- **Your task**
Go through the data below and return each line where the string "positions" appears.

- **Material provided**
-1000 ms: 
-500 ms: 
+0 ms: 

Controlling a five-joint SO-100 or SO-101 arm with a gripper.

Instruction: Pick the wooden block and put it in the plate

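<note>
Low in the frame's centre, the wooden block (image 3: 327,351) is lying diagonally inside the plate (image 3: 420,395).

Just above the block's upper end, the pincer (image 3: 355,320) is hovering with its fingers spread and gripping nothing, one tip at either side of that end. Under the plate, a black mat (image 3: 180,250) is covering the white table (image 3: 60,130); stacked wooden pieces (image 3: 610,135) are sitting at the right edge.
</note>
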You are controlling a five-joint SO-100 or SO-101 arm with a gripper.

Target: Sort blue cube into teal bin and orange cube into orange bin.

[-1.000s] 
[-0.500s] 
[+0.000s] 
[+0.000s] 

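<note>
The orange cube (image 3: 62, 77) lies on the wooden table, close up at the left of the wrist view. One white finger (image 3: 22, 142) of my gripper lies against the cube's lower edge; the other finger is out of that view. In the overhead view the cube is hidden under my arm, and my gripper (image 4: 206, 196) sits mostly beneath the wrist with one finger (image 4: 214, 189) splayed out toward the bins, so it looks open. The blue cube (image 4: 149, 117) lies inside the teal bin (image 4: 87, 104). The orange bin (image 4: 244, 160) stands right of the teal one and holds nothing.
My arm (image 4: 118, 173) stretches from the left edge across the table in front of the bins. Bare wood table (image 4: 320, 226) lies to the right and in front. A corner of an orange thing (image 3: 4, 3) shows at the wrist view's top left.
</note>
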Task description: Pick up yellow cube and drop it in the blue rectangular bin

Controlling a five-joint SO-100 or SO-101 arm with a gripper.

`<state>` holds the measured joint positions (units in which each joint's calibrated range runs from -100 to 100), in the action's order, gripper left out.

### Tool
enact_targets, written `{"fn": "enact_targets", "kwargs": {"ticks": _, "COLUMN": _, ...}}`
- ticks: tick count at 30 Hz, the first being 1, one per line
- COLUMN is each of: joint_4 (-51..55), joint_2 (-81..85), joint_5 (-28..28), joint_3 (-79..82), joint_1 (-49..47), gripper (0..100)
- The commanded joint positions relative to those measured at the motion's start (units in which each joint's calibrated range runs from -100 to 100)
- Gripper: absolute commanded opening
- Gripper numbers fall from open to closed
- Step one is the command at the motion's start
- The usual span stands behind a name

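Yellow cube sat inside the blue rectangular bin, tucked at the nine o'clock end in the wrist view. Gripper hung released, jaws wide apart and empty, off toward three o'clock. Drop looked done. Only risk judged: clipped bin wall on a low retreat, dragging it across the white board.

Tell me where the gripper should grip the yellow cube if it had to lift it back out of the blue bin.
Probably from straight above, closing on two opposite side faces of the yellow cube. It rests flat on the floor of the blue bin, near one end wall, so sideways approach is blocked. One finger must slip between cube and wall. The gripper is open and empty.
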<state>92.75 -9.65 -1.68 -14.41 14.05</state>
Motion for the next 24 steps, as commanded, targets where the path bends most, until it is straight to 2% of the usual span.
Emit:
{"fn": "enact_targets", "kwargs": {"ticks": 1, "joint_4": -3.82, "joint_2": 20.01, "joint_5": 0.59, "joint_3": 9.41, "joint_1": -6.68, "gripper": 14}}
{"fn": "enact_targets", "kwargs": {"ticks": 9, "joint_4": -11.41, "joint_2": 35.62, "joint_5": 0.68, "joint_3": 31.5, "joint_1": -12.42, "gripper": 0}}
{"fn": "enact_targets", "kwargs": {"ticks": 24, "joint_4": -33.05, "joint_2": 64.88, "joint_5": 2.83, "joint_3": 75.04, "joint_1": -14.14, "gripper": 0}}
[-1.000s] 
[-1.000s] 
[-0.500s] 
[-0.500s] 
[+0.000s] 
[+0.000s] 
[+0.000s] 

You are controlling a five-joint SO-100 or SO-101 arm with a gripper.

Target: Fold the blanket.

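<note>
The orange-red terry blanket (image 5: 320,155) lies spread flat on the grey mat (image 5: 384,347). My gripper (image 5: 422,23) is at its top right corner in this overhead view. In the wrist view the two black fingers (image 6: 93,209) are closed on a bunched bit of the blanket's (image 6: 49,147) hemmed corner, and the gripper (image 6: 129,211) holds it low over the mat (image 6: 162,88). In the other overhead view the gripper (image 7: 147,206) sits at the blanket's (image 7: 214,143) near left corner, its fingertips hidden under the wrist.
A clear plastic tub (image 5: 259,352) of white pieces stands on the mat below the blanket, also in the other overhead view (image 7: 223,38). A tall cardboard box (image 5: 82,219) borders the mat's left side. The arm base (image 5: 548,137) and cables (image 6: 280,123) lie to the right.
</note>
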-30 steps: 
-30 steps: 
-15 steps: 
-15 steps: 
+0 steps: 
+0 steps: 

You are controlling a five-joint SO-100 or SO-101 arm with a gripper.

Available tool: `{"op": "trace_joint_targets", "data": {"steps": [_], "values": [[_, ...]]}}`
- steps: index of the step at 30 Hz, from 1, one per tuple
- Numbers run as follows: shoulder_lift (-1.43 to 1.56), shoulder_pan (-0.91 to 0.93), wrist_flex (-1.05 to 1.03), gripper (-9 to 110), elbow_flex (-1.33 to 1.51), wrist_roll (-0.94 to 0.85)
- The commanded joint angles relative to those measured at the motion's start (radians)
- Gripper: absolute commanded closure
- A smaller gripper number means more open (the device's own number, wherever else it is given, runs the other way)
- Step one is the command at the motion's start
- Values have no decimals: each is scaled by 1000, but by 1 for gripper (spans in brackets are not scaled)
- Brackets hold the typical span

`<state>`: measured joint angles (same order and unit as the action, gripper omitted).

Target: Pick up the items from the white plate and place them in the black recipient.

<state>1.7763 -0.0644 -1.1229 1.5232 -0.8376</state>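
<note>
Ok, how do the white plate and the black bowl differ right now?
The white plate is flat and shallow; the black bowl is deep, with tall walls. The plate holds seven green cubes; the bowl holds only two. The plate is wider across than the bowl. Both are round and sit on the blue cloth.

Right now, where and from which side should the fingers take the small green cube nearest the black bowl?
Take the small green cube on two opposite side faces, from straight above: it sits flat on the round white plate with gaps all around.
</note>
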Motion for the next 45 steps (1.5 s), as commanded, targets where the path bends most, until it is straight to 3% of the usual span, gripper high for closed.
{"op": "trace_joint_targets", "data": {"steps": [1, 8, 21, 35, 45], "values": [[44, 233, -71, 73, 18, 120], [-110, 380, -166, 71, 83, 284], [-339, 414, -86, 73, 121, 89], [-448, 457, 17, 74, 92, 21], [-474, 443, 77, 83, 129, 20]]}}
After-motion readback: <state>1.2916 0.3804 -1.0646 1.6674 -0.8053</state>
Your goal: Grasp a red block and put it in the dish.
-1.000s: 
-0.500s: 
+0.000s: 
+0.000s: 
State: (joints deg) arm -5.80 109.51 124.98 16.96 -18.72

- **Written reply**
`<state>` holds the measured joint positions (units in which each joint's calibrated range runs from -100 to 100), in the action's order, gripper left out.
- The commanded joint positions relative to those measured at the motion's start (units in which each joint's calibrated range runs from -100 to 100)

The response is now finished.